The implementation method of using the "Hebel" library in Python for the implementation method of time series analysis
The implementation method of using the "Hebel" library in Python for the implementation method of time series analysis
Time sequence analysis is a statistical method for processing data arranged in the order of time.There are multiple libraries in Python to use, one of which is "hebel".This article will introduce how to use the "Hebel" library for time sequence analysis and provide corresponding programming code and related configuration.
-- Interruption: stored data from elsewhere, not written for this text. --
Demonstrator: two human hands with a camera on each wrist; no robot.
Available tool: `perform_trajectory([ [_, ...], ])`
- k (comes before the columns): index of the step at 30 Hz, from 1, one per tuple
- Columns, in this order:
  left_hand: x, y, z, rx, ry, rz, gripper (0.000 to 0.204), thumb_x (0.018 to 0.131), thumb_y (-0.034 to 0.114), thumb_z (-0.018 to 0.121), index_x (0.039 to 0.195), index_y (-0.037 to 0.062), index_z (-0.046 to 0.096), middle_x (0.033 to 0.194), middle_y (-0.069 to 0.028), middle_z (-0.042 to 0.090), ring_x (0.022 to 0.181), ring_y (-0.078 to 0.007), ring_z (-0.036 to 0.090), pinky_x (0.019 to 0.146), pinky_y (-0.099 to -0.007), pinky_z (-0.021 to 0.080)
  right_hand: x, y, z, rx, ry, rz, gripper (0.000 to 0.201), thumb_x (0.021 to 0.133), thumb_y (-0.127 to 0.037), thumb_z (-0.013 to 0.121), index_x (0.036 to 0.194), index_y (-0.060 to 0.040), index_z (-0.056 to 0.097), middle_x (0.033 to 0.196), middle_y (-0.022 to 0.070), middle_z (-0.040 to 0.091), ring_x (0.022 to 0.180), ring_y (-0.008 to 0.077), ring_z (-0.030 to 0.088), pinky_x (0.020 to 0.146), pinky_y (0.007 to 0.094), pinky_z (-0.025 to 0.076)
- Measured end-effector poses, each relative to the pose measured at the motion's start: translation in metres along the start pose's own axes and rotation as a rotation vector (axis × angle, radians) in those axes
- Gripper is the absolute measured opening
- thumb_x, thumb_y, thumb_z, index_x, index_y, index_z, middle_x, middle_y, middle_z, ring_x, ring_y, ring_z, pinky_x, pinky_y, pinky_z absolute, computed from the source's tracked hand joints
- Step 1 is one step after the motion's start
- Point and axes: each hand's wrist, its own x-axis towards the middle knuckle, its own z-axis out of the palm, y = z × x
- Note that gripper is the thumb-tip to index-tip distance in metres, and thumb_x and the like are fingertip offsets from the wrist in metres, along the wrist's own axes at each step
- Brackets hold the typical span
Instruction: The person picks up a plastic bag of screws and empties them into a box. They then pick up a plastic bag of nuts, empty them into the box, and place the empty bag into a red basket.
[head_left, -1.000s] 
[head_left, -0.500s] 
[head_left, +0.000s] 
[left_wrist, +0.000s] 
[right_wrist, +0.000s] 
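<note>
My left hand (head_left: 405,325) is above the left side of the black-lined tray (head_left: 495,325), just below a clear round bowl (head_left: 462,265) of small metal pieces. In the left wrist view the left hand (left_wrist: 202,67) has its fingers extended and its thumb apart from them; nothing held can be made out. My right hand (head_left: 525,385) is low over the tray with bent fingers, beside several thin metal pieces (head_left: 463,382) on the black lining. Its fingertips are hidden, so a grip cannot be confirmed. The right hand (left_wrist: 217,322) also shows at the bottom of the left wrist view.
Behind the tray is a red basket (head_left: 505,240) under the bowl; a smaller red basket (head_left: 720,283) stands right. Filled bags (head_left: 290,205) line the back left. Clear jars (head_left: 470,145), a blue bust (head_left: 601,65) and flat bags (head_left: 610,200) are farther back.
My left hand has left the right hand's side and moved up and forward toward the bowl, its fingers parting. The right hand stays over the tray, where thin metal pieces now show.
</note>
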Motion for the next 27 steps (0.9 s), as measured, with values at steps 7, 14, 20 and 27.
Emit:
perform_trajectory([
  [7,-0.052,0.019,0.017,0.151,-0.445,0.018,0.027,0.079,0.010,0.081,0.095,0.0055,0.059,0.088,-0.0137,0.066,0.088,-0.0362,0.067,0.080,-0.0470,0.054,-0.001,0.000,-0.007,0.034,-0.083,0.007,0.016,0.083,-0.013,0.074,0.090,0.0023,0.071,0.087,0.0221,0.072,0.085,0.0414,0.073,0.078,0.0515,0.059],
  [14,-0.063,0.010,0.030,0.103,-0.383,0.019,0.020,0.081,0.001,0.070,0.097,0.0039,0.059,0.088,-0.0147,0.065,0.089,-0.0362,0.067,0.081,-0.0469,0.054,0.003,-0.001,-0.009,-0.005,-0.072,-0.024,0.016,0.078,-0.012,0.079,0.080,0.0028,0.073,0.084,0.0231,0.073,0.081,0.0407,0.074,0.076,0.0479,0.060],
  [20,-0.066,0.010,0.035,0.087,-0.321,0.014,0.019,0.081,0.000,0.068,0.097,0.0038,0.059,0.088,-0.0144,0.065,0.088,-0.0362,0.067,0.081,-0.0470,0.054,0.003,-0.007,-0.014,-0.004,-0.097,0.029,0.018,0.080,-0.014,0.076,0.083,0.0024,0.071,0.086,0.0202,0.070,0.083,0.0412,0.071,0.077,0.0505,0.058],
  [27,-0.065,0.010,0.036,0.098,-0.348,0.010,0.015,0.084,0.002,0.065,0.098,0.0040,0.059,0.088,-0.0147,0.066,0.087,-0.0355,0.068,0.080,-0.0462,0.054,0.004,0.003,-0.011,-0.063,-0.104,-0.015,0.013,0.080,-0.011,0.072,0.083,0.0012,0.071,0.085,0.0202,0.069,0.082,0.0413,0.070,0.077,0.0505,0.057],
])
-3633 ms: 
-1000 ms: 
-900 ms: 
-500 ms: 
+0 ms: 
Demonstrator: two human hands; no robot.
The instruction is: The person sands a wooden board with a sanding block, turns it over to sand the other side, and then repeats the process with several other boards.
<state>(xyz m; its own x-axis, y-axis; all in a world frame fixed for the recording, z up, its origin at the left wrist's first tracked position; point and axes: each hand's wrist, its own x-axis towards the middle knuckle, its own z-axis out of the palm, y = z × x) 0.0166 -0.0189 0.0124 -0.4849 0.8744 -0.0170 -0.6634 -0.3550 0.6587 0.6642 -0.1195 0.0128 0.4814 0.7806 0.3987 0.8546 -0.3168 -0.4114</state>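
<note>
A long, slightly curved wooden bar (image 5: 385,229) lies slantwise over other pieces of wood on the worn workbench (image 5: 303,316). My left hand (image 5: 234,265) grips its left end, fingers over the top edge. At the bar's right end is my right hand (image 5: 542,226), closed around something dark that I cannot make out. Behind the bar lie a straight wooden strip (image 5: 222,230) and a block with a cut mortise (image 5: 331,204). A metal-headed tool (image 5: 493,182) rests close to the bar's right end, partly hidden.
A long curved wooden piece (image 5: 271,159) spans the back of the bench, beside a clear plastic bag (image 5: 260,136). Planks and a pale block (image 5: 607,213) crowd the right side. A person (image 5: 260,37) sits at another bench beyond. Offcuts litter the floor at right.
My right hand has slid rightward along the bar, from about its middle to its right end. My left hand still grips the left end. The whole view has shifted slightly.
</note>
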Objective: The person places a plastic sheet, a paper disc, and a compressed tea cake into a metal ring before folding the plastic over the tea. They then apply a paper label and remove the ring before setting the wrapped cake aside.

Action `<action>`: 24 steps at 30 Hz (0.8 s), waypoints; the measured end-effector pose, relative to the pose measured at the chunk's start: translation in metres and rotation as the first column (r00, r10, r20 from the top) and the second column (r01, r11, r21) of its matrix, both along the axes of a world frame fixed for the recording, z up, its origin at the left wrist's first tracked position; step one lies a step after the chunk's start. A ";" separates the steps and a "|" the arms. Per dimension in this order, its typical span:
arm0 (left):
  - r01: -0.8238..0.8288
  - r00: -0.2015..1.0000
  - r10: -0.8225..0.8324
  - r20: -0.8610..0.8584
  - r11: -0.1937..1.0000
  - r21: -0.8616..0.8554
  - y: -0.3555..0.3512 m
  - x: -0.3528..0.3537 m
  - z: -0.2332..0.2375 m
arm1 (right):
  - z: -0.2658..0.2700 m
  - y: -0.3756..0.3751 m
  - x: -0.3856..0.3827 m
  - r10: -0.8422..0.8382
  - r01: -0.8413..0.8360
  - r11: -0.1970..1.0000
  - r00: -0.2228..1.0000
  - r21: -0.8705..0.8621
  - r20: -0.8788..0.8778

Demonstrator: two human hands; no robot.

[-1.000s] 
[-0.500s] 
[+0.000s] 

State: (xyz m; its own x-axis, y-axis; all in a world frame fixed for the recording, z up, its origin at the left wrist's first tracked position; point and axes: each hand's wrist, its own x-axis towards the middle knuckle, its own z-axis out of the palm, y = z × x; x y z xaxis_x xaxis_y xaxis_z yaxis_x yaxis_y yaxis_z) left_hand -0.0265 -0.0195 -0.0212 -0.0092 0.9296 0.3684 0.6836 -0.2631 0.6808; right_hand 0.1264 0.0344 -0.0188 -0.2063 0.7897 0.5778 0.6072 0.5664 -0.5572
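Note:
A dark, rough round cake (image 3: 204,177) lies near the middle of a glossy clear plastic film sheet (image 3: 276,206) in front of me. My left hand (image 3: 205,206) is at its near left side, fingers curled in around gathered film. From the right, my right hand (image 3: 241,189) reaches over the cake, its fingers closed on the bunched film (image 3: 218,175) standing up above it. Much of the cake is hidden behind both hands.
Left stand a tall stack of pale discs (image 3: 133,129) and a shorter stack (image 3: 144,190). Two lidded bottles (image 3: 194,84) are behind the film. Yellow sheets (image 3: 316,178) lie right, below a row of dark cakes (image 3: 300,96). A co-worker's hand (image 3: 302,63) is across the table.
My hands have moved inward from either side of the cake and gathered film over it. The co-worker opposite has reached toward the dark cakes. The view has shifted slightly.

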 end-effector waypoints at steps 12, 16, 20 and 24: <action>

1. Install the "Hebel" class library
First, install the "Hebel" library in the Python environment.Open the command line terminal and enter the following command:
pip install hts
2. Import the necessary library
In the Python script, the relevant class library in "Hebel" is introduced:
python
from hts import HTSRegressor
from hts.hierarchy import Structure, hierarchy_from_pandas
3. Prepare data
Before using "Hebel" for time sequence analysis, you need to prepare the time sequence data to be analyzed.You can use the Pandas library to read data files and convert data to a suitable format.
python
import pandas as pd
# Read data
data = pd.read_csv('data.csv')
# Convert data to time sequence
data['Date'] = pd.to_datetime(data['Date'])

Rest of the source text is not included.